4:09 am on Nov 15, 2012 (gmt 0)

WebmasterWorld Administrator bill is a WebmasterWorld Top Contributor of All Time 10+ Year Member Top Contributors Of The Month Best Post Of The Month



Internet Explorer becomes Korean election issue [theregister.co.uk]

Presidential candidate promises to kill crypto standard locking nation into IE

At the tail end of the 1990s, the Korean government decided in its wisdom to develop a home-grown 128-bit SSL encryption standard to increase security around e-commerce.

SEED, as it was known, was then mandated for all online transactions.

The only problem with this new system was that it requires users to install Microsoft ActiveX plug-in to work and therefore needs Internet Explorer.

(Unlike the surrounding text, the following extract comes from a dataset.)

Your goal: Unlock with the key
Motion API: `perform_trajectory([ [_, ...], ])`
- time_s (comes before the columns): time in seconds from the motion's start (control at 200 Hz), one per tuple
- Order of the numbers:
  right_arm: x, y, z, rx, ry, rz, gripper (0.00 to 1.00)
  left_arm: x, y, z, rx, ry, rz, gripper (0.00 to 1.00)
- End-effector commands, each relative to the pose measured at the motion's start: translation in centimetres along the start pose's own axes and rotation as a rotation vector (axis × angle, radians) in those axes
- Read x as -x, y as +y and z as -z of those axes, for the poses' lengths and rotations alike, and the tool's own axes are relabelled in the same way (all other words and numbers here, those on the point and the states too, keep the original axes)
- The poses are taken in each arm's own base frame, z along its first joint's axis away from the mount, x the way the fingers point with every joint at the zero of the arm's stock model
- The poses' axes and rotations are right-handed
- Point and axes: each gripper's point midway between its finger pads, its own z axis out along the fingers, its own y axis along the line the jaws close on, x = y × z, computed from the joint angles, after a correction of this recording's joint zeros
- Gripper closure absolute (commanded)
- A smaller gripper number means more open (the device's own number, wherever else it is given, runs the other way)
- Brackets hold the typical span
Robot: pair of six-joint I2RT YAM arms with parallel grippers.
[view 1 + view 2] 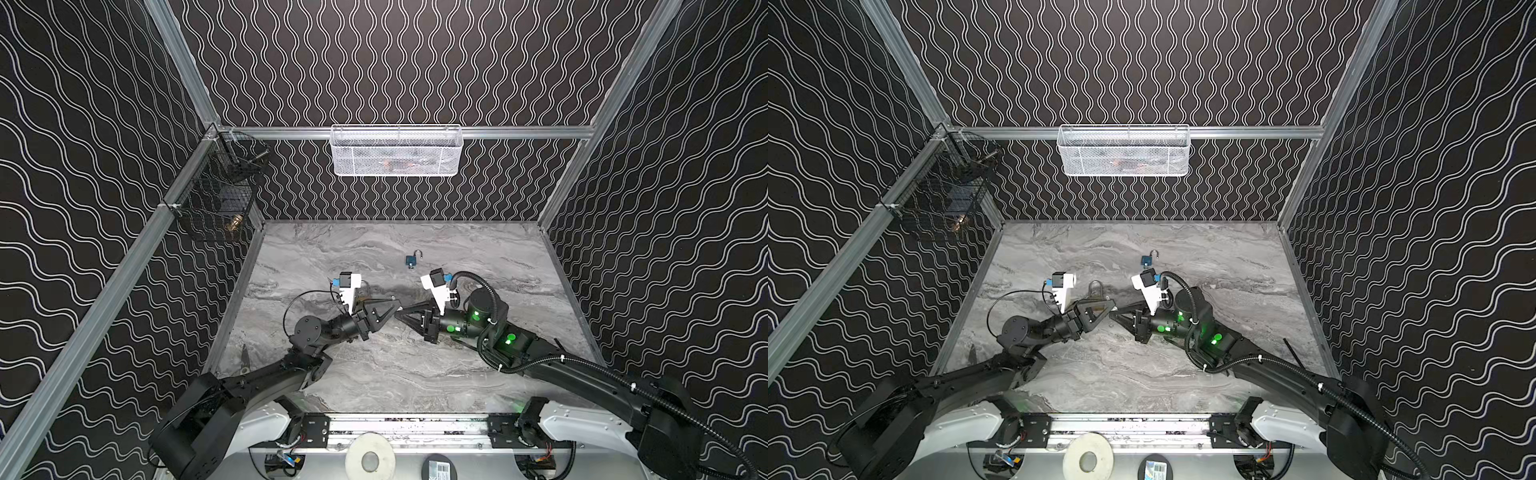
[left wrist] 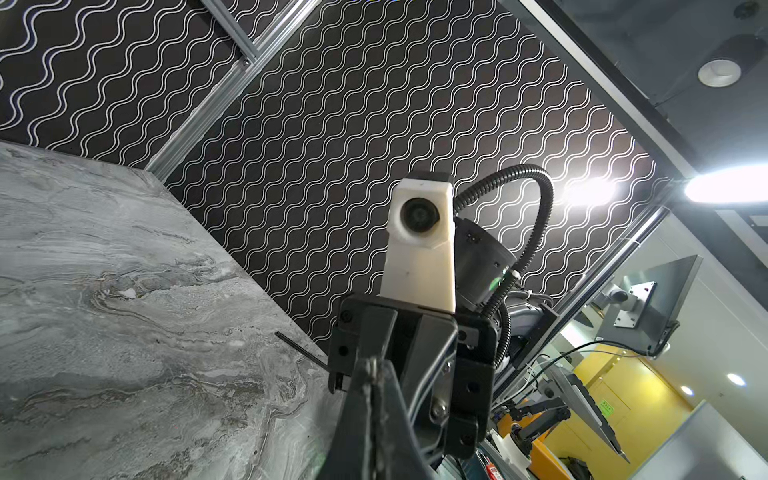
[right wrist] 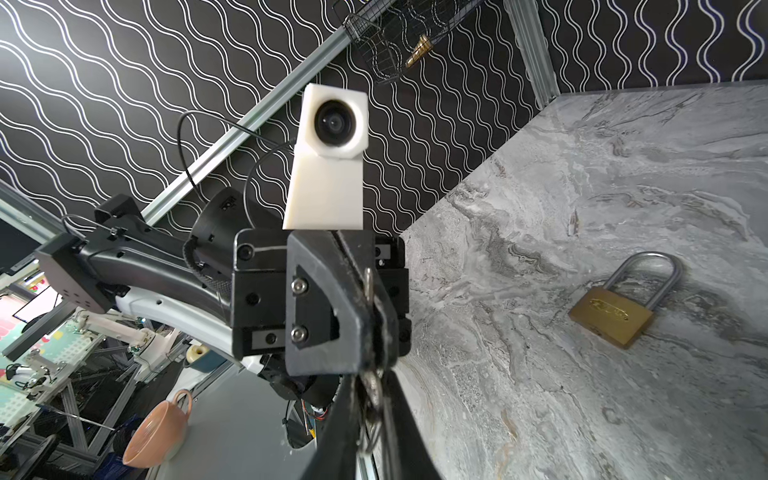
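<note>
The key (image 3: pixel 368 286) shows best in the right wrist view. It is a slip of bright metal held edge-on between the fingers of the left end effector (image 3: pixel 374 320), which are pressed together on it and point toward the camera, above the counter (image 3: pixel 582 166). Just beneath it, the key ring (image 3: pixel 372 388) sits inside the right end effector (image 3: pixel 374 374), whose two dark fingers are drawn in tight around the ring. Off to one side, apart from both end effectors, the brass padlock (image 3: pixel 609 318) lies flat on the marbled surface with its shackle seated in the body. In the left wrist view, the left end effector's own fingers rise from the lower edge, pressed together at the tip. The right end effector faces them head-on, and the key itself is too small to pick out there. A thin black rod (image 2: pixel 299 349) lies on the counter near the wall. In both top views, the left end effector (image 1: pixel 391 302) and the right end effector (image 1: pixel 400 312) meet tip to tip over the middle of the counter. The brass padlock (image 1: pixel 1096 286) lies just behind the left one and is partly hidden by it. The blue padlock (image 1: pixel 412 261) stands farther back with its shackle swung open. A white mesh basket (image 1: pixel 395 151) hangs on the back rail, and a black wire basket (image 1: pixel 216 195) hangs on the left wall.
</note>
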Motion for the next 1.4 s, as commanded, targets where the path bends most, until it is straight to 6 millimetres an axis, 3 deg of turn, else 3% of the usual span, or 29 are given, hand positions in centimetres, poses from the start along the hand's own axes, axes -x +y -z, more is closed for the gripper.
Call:
perform_trajectory([
  [0.0, 1.3, 0.2, 0.2, -0.003, -0.043, 0.013, 0.87, -0.3, -1.5, 0.1, -0.063, 0.023, -0.03, 1.0],
  [0.25, 1.3, 0.2, 0.3, 0.0, -0.039, 0.005, 1.0, -0.3, -1.5, 0.1, -0.064, 0.023, -0.033, 1.0],
  [0.475, 1.1, 0.1, 0.1, 0.004, -0.029, -0.004, 1.0, -0.2, -1.3, 0.2, -0.058, 0.013, -0.037, 1.0],
  [0.51, 1.1, 0.1, 0.0, 0.008, -0.025, -0.003, 1.0, -0.2, -1.2, 0.3, -0.052, 0.009, -0.04, 0.88],
  [0.585, 0.9, 0.0, -0.2, 0.01, -0.013, -0.009, 1.0, 0.0, -0.9, 0.4, -0.03, -0.004, -0.045, 0.47],
  [0.721, 0.2, -0.8, -0.1, -0.025, 0.0, -0.031, 1.0, 0.5, 0.3, 0.7, 0.071, -0.018, -0.08, 0.05],
  [0.761, -0.2, -1.4, 0.0, -0.048, 0.006, -0.045, 1.0, 0.8, 0.8, 0.8, 0.121, -0.019, -0.099, 0.01],
  [0.866, -1.1, -3.4, 0.9, -0.118, 0.011, -0.094, 1.0, 1.5, 3.6, 2.1, 0.382, 0.001, -0.144, 0.01],
  [1.046, -4.1, -8.4, 3.1, -0.314, 0.052, -0.199, 1.0, 3.6, 9.3, 8.7, 1.002, 0.062, -0.246, 0.01],
  [1.156, -6.4, -10.0, 3.2, -0.361, 0.129, -0.25, 1.0, 3.2, 13.4, 11.4, 1.338, 0.264, -0.208, 0.01],
  [1.276, -7.3, -9.7, 2.9, -0.326, 0.157, -0.289, 1.0, 1.2, 17.3, 10.0, 1.417, 0.505, -0.12, 0.01],
  [1.396, -7.5, -9.4, 3.6, -0.321, 0.13, -0.304, 1.0, -0.4, 21.4, 9.6, 1.46, 0.606, 0.033, 0.04],
])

The result: a decade-long monopoly for IE as banking, shopping and other transactional sites were optimised specifically and exclusively for the Microsoft browser.

glenn

5:00 am on Nov 15, 2012 (gmt 0)

10+ Year Member



Sounds like the USA deciding not to use the metric system

Sgt_Kickaxe

5:25 am on Nov 15, 2012 (gmt 0)

WebmasterWorld Senior Member sgt_kickaxe is a WebmasterWorld Top Contributor of All Time 5+ Year Member



Diversity ensures that at least some will not be affected by an exploit on one system, choice is good!

mack

7:15 am on Nov 15, 2012 (gmt 0)

WebmasterWorld Administrator mack is a WebmasterWorld Top Contributor of All Time 10+ Year Member Top Contributors Of The Month



True, the weakest link will be the one that supports everyone. Offering alternatives is good. As market share increases, so does the threat!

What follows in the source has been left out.